* [What to produce] Setting aside any pictures, reproduce the data exactly.

* [Supplied information]
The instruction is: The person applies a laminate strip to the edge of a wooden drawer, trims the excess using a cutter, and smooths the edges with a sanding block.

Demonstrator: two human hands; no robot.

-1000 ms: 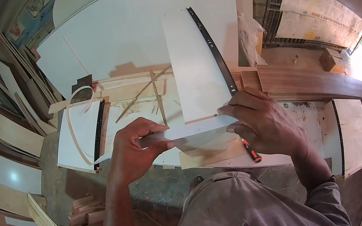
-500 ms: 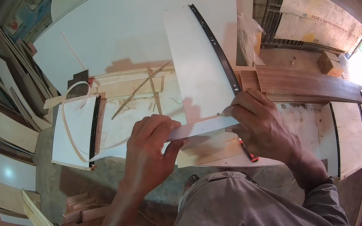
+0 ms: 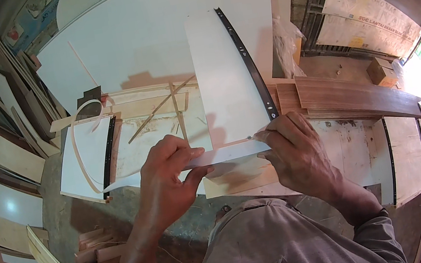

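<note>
A long white panel (image 3: 227, 80) lies ahead of me, with a black drawer slide rail (image 3: 243, 53) along its right edge. Across the panel's near end runs a white edging strip (image 3: 234, 153). My left hand (image 3: 167, 173) pinches the strip between thumb and fingers, left of the panel's corner. At the right corner, my right hand (image 3: 302, 155) grips the strip's other end, thumb below and fingers above. Leftward, the strip trails past my left hand into a loose loop (image 3: 76, 149) over a smaller white panel (image 3: 83, 159).
Thin wooden sticks (image 3: 178, 106) lie on the worktop beyond my left hand. Brown boards (image 3: 350, 93) are stacked at right. Black-railed wooden panels (image 3: 415, 157) stand farther right. Offcuts (image 3: 98, 244) sit on the floor at lower left, and boards lean along the left side.
Both hands and the strip sit slightly farther left in the picture, as the whole view has shifted a little. The red-and-black tool handle near my right hand is now hidden. Both grips remain closed.
</note>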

* [Output below]
The instruction is: The person applies a laminate strip to the edge of a wooden drawer, trims the excess using a cutter, and smooths the edges with a sanding block.

Demonstrator: two human hands; no robot.

-1000 ms: 
-500 ms: 
+0 ms: 

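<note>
A long white panel (image 3: 227, 80) lies ahead of me, with a black drawer slide rail (image 3: 243, 53) along its right edge. Across the panel's near end runs a white edging strip (image 3: 234, 153). My left hand (image 3: 167, 173) pinches the strip between thumb and fingers, left of the panel's corner. At the right corner, my right hand (image 3: 302, 155) grips the strip's other end, thumb below and fingers above. Leftward, the strip trails past my left hand into a loose loop (image 3: 76, 149) over a smaller white panel (image 3: 83, 159).
Thin wooden sticks (image 3: 178, 106) lie on the worktop beyond my left hand. Brown boards (image 3: 350, 93) are stacked at right. Black-railed wooden panels (image 3: 415, 157) stand farther right. Offcuts (image 3: 98, 244) sit on the floor at lower left, and boards lean along the left side.
Both hands and the strip sit slightly farther left in the picture, as the whole view has shifted a little. The red-and-black tool handle near my right hand is now hidden. Both grips remain closed.
</note>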

This exercise requires no additional answer.